▶ **TASK ITEM**:
Restate every line of the data word for word, except for the images.

====== SOURCE DATA

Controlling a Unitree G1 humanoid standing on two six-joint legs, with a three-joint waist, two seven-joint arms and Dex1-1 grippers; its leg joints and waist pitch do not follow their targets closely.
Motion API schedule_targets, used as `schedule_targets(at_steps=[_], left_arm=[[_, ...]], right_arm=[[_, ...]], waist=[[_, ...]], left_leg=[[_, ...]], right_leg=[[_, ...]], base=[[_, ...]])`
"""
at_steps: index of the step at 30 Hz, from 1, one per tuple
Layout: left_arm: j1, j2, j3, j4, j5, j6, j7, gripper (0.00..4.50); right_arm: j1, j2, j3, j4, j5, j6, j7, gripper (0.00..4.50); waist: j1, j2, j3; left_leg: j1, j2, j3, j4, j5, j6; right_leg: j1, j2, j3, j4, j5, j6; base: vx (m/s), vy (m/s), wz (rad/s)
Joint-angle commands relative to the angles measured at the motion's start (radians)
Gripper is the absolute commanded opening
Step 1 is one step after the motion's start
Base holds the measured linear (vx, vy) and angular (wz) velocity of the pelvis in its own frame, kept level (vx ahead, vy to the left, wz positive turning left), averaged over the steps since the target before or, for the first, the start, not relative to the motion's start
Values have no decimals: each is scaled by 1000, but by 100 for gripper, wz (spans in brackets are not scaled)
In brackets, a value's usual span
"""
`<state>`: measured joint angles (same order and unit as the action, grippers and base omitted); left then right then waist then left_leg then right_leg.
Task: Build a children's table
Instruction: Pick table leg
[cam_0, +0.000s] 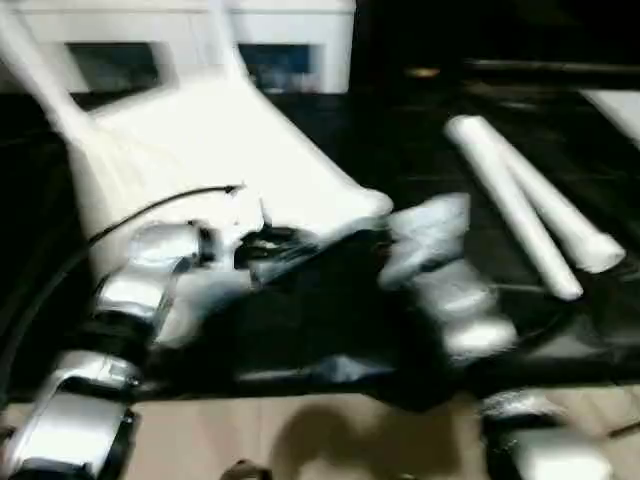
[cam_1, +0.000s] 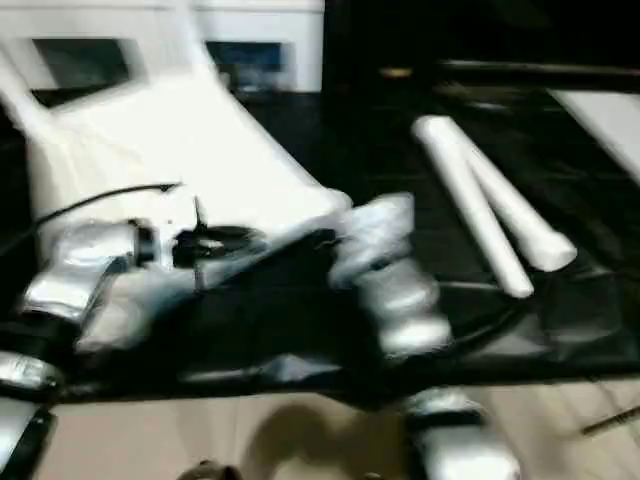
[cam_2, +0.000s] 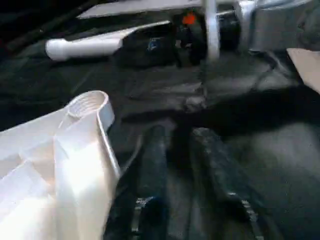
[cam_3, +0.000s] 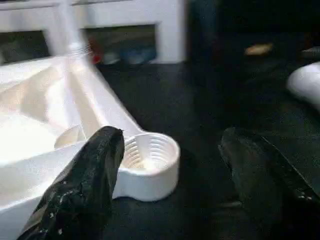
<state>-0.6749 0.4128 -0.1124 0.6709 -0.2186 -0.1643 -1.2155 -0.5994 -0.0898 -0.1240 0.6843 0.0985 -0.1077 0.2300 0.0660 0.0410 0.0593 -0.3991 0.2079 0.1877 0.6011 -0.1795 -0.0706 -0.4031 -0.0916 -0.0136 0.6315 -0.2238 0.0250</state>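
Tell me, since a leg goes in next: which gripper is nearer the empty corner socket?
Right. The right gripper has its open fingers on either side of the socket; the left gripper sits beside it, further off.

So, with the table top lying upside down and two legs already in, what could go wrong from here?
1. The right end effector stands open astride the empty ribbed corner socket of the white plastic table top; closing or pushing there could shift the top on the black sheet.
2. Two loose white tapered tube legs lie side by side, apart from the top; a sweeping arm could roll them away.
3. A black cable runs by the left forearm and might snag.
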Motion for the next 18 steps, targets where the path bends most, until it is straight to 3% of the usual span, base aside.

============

▶ **YOUR SOLUTION**:
Controlling a Unitree G1 humanoid standing on two six-joint legs, with a three-joint waist, two seven-joint arms and Dex1-1 grippers; its leg joints and waist pitch do not follow their targets closely.
Motion API schedule_targets, used as `schedule_targets(at_steps=[_], left_arm=[[_, ...]], right_arm=[[_, ...]], waist=[[_, ...]], left_leg=[[_, ...]], right_leg=[[_, ...]], base=[[_, ...]])`
"""
at_steps: index of the step at 30 Hz, from 1, one per tuple
Layout: left_arm: j1, j2, j3, j4, j5, j6, j7, gripper (0.00..4.50); right_arm: j1, j2, j3, j4, j5, j6, j7, gripper (0.00..4.50); waist: j1, j2, j3; left_leg: j1, j2, j3, j4, j5, j6; right_leg: j1, j2, j3, j4, j5, j6; base: vx (m/s), vy (m/s), wz (rad/s)
Joint-angle commands relative to the angles measured at the motion's start (radians)
Gripper is the absolute commanded opening
Step 1 is one step after the motion's start
Base holds the measured linear (vx, vy) and angular (wz) velocity of the pelvis in its own frame, kept level (vx ahead, vy to the left, wz positive turning left), averaged over the steps since the target before or, for the first, the start, not relative to the motion's start
Values have no decimals: each is scaled by 1000, but by 100 for gripper, wz (spans in brackets are not scaled)
In brackets, a value's usual span
"""
`<state>`: measured joint angles (same order and unit as the action, grippers and base omitted); left then right then waist then left_leg then right_leg.
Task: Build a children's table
Instruction: Pick table leg
[cam_0, +0.000s] 
[cam_1, +0.000s] 
[cam_2, +0.000s] 
[cam_3, +0.000s] 
<state>-0.6749 0.4128 -0.1124 0.6709 -0.2186 -0.1643 -1.2155 -0.5994 -0.0898 -0.1240 0.6843 0.0985 -0.1077 0.2300 0.0660 0.0410 0.0593 -0.3991 0.2079 0.1877 0.6011 -0.1795 -0.0706 -0.4031 -0.0916 -0.0136 0.6315 -0.2238 0.0250</state>
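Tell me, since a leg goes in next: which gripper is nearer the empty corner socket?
Right. The right gripper has its open fingers on either side of the socket; the left gripper sits beside it, further off.

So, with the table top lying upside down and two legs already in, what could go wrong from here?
1. The right end effector stands open astride the empty ribbed corner socket of the white plastic table top; closing or pushing there could shift the top on the black sheet.
2. Two loose white tapered tube legs lie side by side, apart from the top; a sweeping arm could roll them away.
3. A black cable runs by the left forearm and might snag.
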Motion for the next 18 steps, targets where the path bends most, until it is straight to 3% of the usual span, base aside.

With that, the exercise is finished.